Setiap kali akan mengisi BBM di SPBU, selalu saja penuh dengan kendaraan bermotor yang berjubel antri. Menjengkelkan. Terpaksa membeli BBM yang dijual di pedagang eceran yang harganya lebih mahal Rp 1.000 hingga Rp 1.500 per liternya.
Kendaraan yang berjubel antri itu ternyata sebagian besar adalah para ‘pelangsir’, sebutan untuk mereka yang membeli BBM dalam jumlah banyak secara berkali-kali, dikumpulkan untuk kemudian dijual lagi dengan harga lebih mahal.
Berkali-kali hal itu disampaikan kepada pihak terkait seperti Dinas Perindustrian dan Perdagangan maupun kepolisian, mereka merespons dengan melakukan penertiban, namun setelah itu kembali lagi para pelangsir berjubel dan antri di tiap SPBU. Padahal di tiap SPBU ditempatkan anggota kepolisian yang dimaksudkan untuk mencegah para pembeli yang menyalahgunakan BBM yang dibelinya, bukan malah menghentikan para pelangsir, justru semakin menambah banyak.
Dari informasi beberapa pelangsir sendiri, diantaranya terdapat oknum kepolisian yang juga ikut melangsir dengan menggunakan orang lain yang dimodali.
Adapun pihak SPBU sendiri tak bisa berbuat apa-apa.
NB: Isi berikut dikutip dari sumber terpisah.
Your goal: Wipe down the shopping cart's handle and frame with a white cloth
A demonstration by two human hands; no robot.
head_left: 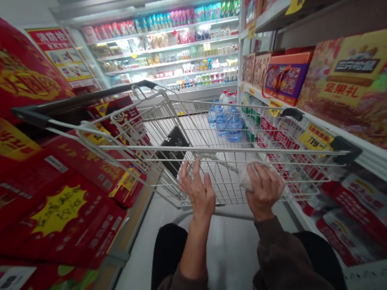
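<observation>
A metal wire shopping cart (213, 152) stands sideways across the view, its dark handle (74, 99) at the left. My right hand (265, 188) presses a crumpled pale cloth (248, 177) against the wires of the cart's near side. To its left, my left hand (198, 188) is raised at the same side with fingers apart and nothing in it. Whether its fingertips touch the wires I cannot tell. A black panel with white markings (172, 150) sits at the handle end of the cart.
Red gift boxes (70, 215) are stacked close on the left. At the right, a shelf (376, 162) carries boxes and wrapped packs. Blue-tinted water bottles (231, 123) stand on the floor beyond the cart, before a lit refrigerated display (168, 47). My knees (170, 247) are below.
</observation>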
Tak jarang pihak pengelola SPBU mendapat intimidasi maupun ancaman dari para pelangsir jika tak bersedia menjual BBM ke mereka. Ada pula oknum pengelola SPBU yang nakal yang justru bekerjasama dengan para pelangsir, sengaja memberikan jatah tertentu dengan konsekuensi para pelangsir itu membeli BBM bersubsidi sedikit lebih mahal.
Akan halnya pihak SPBU senang-senang saja bila pembelian dalam jumlah banyak, karena stok mereka akan cepat habis, dan besok harinya kembali akan dapat pasokan baru.
Sempat juga masalah pelangsiran ini aku konfirmasikan ke pihak Depo Pertamina di Kotabaru. Pertanyaanku waktu adalah, tidakkah pihak Pertamina menghentikan pasokan BBM bersubsidi kepada SPBU yang ketahuan menjual BBM-nya ke pelangsir.
Jawaban pihak Depo Pertamina pada waktu itu adalah, mereka tak dapat melakukan tindakan seperti itu. Pihak Depo mengaku hanya sebagai distributor penjual. Akan halnya barang yang sudah dikeluarkan dari Depo Pertamina, bukan lagi tanggung jawab mereka. “Minyak yang sudah kami jual, bukan lagi menjadi urusan dan tanggung jawab kami. Terserah minyak itu mau mereka minum atau dibuat untuk mandi,” keterangan Kepala Depo Pertamina waktu itu.
Kalau sudah begitu, tak ada lagi yang bisa dilakukan. Minyak yang proses pembuatan dan produksinya panjang serta rumit, disamakan dengan air minum atau air mandi. Padahal antara keduanya dibedakan oleh adanya subsidi dari pemerintah yang nilainya sangat besar.